Ukraine conflict: How much damage has Russia done to power supplies?

Ukrainians will be able to endure up to three winters without power, Olena Zelenska, first lady of Ukraine has stated.

Many people across Ukraine are without water, heating, or electricity due to drone and missile strikes.

After facing defeats on the battlefield Russian forces have shifted their focus to attacking Ukrainian fuel storage and power facilities.

Ukrenergo Ukraine, the country’s power company, claims that damage to electricity infrastructures is so serious that half of the demand cannot be met.

According to Volodymyr Zelensky, Ukraine’s president and CEO, six million people are still without electricity.

Power plants all across Ukraine were damaged, including Odesa in Odesa (south) and Vinnytsia (west).

Many have been without heat since power outages in several parts of Ukraine have caused temperatures to plummet below zero.

Yasno another power supplier says that Ukrainians could face power cuts through March.

Through the Ukraine Energy Support Fund EU, money has been given to purchase equipment like generators and power cables in order to restore power supply. The UK contributes also.

Air strikes caused three nuclear power stations to be disconnected from the grid over two days.

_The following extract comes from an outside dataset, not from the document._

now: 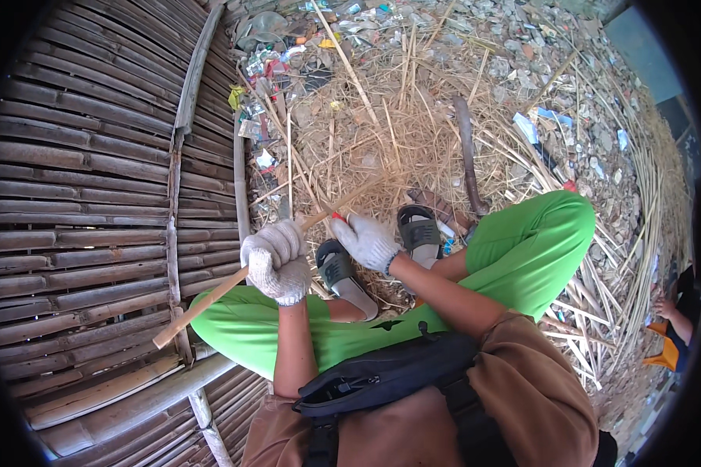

UN experts are also concerned that shelling in the Zaporizhzhia nuke power plant – the largest in Europe– could cause a radioactive leakage.

The shells have fallen close to reactors and struck the radioactive waste storage building, but they have not caused significant damage.

Russia and Ukraine both blame each others for the shelling.

Attacks on Ukraine’s power infrastructure will damage the morale and motivation of its civilian population, according to Marina Miron, defence researcher at King’s College London.

She said that Russia thinks that people who are desperate or freezing may revolt against their government.

Olena Zelenska said that Ukrainians were ready to survive without electricity if the country became independent.

Ukraine’s government has asked civilians to evacuate certain areas, where power stations and other infrastructures have been most severely damaged. This is in order to avoid trying to live through winter there.

It has advised people from the Kherson and Mykolaiv region, in south-west Ukraine, to move to central and western parts of the country.

According to the World Health Organization, 703 attacks or threats have been made on Ukraine’s health facilities since Russia invaded Ukraine in February.

Dr Hans Kluge is WHO’s regional director for Europe. He says that hundreds of hospitals and other healthcare facilities are “nolonger fully operational and lacking fuel, water, and electricity to meet basic requirements.” He claims this puts millions of lives in danger.

The WHO has called to open “health corridors” for aid to Russian-occupied territories such as the Donbas and newly reoccupied areas by Ukrainian forces such as the Kherson.

An attack on civilians or their infrastructure could be considered a war crime under the Geneva Conventions.

Dr Kluge called the attack on the health facilities a breach of international humanitarian law as well as the rules of war.

Ursula von der Leyen is the president of European Commission. She stated that Russia’s attack on power stations and other facilities in Ukraine was “acts a pure terror”.

She declared that “targeted attack on civilian infrastructure” constitutes war crimes.